• Task details: Each line in the data holding "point" should be listed.
.....
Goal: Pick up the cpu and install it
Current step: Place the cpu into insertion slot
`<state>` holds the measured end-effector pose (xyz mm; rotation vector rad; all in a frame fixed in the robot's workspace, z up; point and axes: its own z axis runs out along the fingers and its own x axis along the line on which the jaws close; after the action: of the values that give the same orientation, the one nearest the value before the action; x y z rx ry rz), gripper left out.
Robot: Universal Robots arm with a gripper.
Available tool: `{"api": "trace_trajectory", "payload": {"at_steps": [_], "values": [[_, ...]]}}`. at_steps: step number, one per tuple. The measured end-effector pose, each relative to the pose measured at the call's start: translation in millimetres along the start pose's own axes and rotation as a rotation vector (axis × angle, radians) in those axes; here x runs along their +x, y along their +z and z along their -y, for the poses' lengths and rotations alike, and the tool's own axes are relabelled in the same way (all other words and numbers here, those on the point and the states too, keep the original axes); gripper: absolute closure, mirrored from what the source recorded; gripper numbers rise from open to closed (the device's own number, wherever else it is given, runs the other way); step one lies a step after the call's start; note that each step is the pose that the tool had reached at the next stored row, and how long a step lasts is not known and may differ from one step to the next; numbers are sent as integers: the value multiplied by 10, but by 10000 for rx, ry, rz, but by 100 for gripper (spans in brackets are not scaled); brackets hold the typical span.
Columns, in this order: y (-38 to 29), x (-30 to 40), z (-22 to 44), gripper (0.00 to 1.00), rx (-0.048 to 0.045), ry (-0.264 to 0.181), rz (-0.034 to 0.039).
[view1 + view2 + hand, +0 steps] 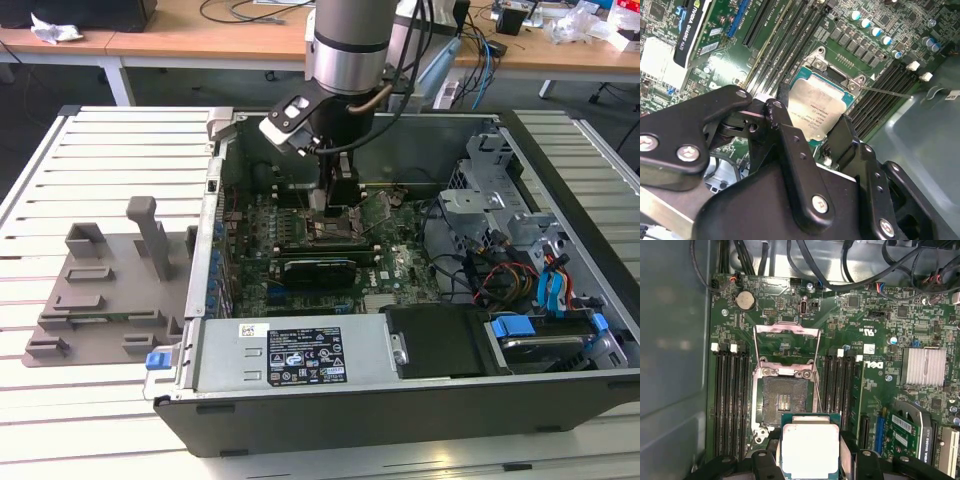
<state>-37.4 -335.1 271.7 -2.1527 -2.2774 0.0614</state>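
The cpu [810, 447] is a thin square chip with a silvery top and a green rim. My gripper [811, 460] is shut on it, one black finger [765, 460] on each side. In the second wrist view the cpu [816, 111] hangs level just over the open socket [784, 402], slightly off to one side of it. The socket's metal load plate [787, 330] is tipped up, with its lever [816, 375] raised. In the exterior view the gripper [335, 200] reaches down into the open computer case over the motherboard [300, 250].
Rows of memory slots [732, 390] flank the socket on both sides. A graphics card [320, 268] lies across the board in front of the socket. Drive cages and cables [510, 260] fill the case's right side. A gray plastic tray [110, 290] sits on the slatted table at the exterior view's left.
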Motion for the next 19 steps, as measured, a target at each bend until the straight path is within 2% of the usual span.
{"api": "trace_trajectory", "payload": {"at_steps": [19], "values": [[106,2,-3,45,0,0,0]]}}
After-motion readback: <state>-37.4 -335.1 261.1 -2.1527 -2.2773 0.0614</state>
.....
• Solution:
`<state>` holds the measured end-effector pose (xyz mm; rotation vector rad; all in a frame fixed in the robot's workspace, z up; point and axes: its own z axis runs out along the fingers and its own x axis along the line on which the jaws close; after the action: of the values that give the same orientation, the one nearest the value before the action; x y z rx ry rz), gripper left out.
Available tool: `{"api": "trace_trajectory", "payload": {"at_steps": [_], "values": [[_, ...]]}}`. at_steps: step number, one per tuple. The measured end-effector pose, each relative to the pose measured at the call's start: translation in millimetres along the start pose's own axes and rotation as a rotation vector (axis × angle, radians) in those axes; here x runs along their +x, y along their +z and z along their -y, for the poses' lengths and rotations alike, and the tool's own axes are relabelled in the same way (all other words and numbers here, those on the point and the states too, keep the original axes); gripper: absolute closure, mirrored from what the source recorded; gripper numbers rise from open to closed (the device's own number, wherever else it is given, runs the other way); step one lies a step after the call's start; note that each step is the pose that the tool had reached at the next stored row, and how long a step lasts is not known and may differ from one step to the next; numbers are sent as integers: the value multiplied by 10, but by 10000 for rx, ry, rz, but by 100 for gripper (spans in brackets are not scaled); brackets hold the typical span.

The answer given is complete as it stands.